Para INSS, criança com Aids não tem direito a receber benefício.

No que depender do Ministério Público Federal, o Instituto Nacional do Seguro Social (INSS) deverá pagar um salário mínimo por mês a uma menina carente de dois anos, portadora do vírus HIV.

O INSS recusou solicitação da avó da criança, feita em 2003, alegando que a Aids “não consta das enfermidades relacionadas para a concessão de amparo previdenciário” e que “a positividade para o HIV sem as complicações associadas também não é caso para concessão”.

O MPF em Foz do Iguaçu propôs, nesta terça-feira (23/3) uma ação civil pública contra o INSS para que A.C.C. receba o benefício como titular, com base na Lei nº. 8.742/93 e no Estatuto da Criança e do Adolescente. O pedido foi encaminhado ao Juizado Especial Federal Cível em Foz do Iguaçu.

A menina mora com a avó, que é catadora de papel e alumínio. A mãe da criança é desempregada – eventualmente trabalha como “laranja” levando mercadorias de Cidade do Leste para Foz do Iguaçu. Na primeira tentativa de obter o amparo, a avó de A.C.C. alegou que não havia dinheiro sequer para manter uma alimentação apropriada à menina.
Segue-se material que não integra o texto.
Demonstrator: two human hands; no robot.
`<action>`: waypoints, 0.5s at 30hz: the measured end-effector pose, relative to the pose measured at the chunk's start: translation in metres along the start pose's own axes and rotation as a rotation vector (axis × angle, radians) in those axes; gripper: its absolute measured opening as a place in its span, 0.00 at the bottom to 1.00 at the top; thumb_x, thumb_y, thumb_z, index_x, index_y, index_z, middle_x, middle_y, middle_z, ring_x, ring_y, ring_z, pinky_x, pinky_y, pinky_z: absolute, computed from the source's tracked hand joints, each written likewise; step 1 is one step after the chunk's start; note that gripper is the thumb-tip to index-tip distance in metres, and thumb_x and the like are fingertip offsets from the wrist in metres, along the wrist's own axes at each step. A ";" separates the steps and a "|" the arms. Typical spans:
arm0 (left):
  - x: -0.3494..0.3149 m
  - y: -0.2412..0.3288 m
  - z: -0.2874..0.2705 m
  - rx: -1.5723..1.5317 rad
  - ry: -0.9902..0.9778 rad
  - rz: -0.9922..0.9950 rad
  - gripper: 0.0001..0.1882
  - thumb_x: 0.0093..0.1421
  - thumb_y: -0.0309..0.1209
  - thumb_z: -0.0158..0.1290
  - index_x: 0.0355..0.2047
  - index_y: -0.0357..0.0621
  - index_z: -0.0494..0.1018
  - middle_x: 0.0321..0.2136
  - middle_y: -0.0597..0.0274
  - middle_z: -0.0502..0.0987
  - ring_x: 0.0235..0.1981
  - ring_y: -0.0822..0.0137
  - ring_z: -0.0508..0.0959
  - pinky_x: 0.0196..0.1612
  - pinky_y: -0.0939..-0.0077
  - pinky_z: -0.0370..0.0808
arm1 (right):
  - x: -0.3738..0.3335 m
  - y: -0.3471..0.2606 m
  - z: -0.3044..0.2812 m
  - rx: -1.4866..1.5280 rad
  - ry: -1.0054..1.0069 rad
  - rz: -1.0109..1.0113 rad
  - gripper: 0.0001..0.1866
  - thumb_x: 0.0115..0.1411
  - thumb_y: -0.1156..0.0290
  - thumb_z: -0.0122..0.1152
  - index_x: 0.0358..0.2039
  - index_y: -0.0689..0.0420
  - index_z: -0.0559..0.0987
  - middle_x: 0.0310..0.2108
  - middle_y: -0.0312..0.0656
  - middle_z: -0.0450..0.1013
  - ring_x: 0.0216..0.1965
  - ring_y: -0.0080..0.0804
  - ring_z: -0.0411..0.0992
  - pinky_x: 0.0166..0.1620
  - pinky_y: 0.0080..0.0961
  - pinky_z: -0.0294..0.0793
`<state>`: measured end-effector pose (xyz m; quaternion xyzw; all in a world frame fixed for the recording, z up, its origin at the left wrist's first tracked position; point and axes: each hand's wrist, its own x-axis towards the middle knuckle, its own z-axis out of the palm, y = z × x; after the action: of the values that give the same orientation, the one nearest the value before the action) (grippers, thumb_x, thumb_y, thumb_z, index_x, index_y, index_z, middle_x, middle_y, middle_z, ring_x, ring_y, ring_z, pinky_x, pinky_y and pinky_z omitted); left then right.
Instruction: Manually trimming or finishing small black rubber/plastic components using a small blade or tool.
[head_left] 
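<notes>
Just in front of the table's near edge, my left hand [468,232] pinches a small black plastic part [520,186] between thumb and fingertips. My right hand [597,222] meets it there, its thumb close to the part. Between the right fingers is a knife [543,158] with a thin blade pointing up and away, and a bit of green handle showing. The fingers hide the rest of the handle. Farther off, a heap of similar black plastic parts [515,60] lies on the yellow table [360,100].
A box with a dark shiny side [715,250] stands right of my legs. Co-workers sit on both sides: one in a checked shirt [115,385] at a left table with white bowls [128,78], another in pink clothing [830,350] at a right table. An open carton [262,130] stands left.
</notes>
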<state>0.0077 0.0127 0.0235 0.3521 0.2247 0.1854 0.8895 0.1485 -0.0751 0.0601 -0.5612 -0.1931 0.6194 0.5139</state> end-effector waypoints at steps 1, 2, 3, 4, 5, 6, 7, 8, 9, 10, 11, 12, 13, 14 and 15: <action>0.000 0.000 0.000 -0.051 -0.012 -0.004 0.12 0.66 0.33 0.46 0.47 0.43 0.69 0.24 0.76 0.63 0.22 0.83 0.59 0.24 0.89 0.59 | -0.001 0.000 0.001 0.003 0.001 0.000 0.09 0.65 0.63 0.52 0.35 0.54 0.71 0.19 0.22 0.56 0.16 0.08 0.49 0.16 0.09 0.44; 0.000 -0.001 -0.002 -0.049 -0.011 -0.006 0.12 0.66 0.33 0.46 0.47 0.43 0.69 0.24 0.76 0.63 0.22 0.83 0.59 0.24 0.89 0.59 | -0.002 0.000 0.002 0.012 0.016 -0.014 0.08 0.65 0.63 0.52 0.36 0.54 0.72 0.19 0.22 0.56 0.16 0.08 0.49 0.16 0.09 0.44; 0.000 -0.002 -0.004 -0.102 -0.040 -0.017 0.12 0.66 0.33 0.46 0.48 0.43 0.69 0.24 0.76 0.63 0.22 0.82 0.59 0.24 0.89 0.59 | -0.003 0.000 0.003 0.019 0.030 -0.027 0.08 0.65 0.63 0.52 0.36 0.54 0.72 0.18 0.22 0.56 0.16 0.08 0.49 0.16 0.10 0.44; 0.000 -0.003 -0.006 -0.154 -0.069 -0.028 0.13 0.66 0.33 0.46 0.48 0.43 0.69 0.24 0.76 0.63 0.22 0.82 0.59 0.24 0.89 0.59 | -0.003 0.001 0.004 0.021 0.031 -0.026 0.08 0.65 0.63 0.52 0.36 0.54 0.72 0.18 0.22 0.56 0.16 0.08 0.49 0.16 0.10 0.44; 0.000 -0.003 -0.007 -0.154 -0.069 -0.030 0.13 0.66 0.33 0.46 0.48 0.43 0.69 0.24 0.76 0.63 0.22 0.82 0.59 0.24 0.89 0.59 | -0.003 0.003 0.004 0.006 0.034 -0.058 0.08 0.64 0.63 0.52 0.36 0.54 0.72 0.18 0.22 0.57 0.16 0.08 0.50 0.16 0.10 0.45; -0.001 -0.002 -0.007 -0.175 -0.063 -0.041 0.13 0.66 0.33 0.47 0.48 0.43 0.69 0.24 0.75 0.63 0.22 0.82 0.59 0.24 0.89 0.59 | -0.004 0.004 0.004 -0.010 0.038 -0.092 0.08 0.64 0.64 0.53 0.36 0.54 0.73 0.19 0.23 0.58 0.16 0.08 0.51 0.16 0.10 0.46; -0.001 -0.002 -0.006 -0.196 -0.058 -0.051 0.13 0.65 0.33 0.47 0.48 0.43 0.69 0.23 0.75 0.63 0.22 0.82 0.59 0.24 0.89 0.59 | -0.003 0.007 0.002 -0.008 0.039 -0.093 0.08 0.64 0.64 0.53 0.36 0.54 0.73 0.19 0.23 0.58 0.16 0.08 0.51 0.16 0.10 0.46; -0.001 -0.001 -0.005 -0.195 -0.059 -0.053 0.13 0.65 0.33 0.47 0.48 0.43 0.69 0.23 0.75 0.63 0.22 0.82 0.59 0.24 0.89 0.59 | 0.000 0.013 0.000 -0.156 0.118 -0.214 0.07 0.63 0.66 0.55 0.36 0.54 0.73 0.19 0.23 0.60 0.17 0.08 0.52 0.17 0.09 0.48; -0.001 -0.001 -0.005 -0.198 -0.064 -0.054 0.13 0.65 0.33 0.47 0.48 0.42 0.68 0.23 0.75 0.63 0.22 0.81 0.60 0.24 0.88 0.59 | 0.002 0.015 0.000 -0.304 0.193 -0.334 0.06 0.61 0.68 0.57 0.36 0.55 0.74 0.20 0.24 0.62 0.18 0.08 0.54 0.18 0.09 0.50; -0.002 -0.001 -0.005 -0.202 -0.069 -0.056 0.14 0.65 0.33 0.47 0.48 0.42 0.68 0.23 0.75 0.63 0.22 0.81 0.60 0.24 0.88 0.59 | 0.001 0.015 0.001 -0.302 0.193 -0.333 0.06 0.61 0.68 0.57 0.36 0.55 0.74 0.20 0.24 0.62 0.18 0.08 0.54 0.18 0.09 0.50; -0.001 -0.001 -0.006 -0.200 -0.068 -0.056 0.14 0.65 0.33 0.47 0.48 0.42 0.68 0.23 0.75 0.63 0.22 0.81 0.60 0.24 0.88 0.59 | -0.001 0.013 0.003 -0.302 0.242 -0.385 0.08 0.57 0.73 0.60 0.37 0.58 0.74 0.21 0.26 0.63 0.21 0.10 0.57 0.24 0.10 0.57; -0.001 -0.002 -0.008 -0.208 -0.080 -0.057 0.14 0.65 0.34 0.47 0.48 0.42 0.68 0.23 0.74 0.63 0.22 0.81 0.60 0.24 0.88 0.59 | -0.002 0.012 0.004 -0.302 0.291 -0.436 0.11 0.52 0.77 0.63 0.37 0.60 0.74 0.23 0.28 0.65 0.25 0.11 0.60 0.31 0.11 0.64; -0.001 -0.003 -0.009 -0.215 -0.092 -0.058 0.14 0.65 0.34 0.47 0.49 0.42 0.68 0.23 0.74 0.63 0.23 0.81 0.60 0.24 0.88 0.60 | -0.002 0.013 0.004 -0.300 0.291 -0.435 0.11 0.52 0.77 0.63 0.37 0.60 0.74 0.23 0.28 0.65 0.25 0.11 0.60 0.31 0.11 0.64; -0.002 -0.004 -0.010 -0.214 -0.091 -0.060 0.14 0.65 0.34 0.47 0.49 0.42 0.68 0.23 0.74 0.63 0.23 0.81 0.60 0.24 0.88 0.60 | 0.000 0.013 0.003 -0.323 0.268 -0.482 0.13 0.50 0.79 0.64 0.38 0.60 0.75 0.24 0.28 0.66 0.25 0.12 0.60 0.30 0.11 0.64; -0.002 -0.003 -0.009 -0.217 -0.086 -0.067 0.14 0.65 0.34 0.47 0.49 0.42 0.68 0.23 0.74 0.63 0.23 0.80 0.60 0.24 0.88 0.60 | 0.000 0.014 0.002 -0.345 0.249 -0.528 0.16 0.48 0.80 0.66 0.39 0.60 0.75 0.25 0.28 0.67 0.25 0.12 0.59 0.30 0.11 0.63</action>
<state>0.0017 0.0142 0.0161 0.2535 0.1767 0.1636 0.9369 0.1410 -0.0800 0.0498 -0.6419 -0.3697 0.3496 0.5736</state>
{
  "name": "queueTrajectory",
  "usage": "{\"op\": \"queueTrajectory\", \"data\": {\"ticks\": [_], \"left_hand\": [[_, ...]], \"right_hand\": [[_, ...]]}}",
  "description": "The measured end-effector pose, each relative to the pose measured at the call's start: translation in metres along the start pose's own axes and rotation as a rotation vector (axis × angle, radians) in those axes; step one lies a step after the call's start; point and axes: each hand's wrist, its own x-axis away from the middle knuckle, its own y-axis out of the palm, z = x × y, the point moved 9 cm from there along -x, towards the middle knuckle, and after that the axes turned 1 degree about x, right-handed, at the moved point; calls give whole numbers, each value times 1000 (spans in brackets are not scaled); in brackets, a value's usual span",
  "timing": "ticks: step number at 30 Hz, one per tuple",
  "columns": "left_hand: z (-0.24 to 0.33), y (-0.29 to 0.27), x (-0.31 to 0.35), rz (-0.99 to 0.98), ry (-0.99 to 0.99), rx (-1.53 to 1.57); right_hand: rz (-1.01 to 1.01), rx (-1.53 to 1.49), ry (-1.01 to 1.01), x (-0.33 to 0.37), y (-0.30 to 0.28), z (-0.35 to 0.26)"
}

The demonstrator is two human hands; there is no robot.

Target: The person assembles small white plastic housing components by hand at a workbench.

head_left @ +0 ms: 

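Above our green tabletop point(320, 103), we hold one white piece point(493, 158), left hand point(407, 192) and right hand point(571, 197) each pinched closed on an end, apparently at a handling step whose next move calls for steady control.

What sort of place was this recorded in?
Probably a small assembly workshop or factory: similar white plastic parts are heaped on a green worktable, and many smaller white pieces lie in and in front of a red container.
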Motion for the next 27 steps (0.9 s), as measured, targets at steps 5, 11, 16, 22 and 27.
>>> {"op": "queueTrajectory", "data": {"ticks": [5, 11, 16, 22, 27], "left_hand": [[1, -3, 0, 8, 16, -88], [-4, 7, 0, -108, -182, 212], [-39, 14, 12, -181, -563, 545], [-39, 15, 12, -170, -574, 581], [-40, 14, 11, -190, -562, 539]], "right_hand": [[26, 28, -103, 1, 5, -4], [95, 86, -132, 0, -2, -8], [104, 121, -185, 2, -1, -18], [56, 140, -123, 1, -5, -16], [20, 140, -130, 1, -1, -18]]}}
A solicitação foi indeferida com base na perícia realizada no mesmo ano.

Para o procurador da República autor do pedido Vladimir Aras, “houve o requerimento e a negativa indevida de benefício assistencial à criança portadora do vírus HIV e que também é economicamente hipossuficiente, vivendo em condição próxima à miserabilidade”.

De acordo com a Constituição e as leis nacionais, A.C.C. tem direito ao amparo social previsto no artigo 203, inciso V, da Constituição Federal, regulamentado pela Lei n. 8.742/93: “A assistência social será prestada a quem dela necessitar e tem por objetivos a garantia de um salário mínimo de benefício mensal à pessoa portadora de deficiência e ao idoso que comprovem não possuir meios de prover à própria manutenção ou de tê-la provida por sua família, conforme dispuser a lei”, argumenta Aras.

Ainda de acordo com o procurador, a criança enquadra-se no conceito legal de ‘deficiente’ por extensão, tendo em vista ser portadora do vírus da aids, moléstia altamente debilitante e letal. “Sua deficiência orgânica é presumida, não sendo necessário aguardar a instalação de ‘complicações associadas’ para que se possa exigir do Poder Público a proteção integral à criança”, prevista no Estatuto da Criança e do Adolescente.

Aras pediu que o benefício seja repassado à criança em 24 horas a partir da ciência da liminar, por meio de sua representante legal, a avó materna. Sugere, ainda, pena de multa diária de valor igual ao do benefício negado, em caso de descumprimento.

O objetivo do MPF, nesta ação é promover “a defesa de direitos individuais indisponíveis da criança, o direito à vida e à sobrevivência com dignidade, bem como a proteção de direitos sociais dessa mesma pessoa humana, o direito à saúde, o direito à assistência social e o direito à proteção integral.” (PR-PR)

sei não... disse:
26 de março de 2004 às 10:15

ESte é umexemplo do que realmente nao deveria ocorrer. Primeiro o INSS sequer deveria ter indeferido o pedido da prestacao do beneficio assistencial a menor, mas nao é só.
Vê-se, também, que a ausência de uma Defensoria Pública da União, de maneira efetiva e nao a que atualmente existe - com quase nenhum defensor publico e sem qualquer estrutura - leve o MPF, que não teria, em principio, competência para adoção desta medida, cubra o buraco criado pelo Estado e promova na Justica Federal a defesa de pessoas carentes.
O INSS deve, em seu ambito administrativo, ser mais profissional e menos burocratico, enquanto que a União deve implantar de modo efetivo a Defensoria Publica para a defesa daqueles que necessitam de seus prestimos, sem ter que se socorrer, de favor, do MPF, cujas atribuicoes ja sao enormes.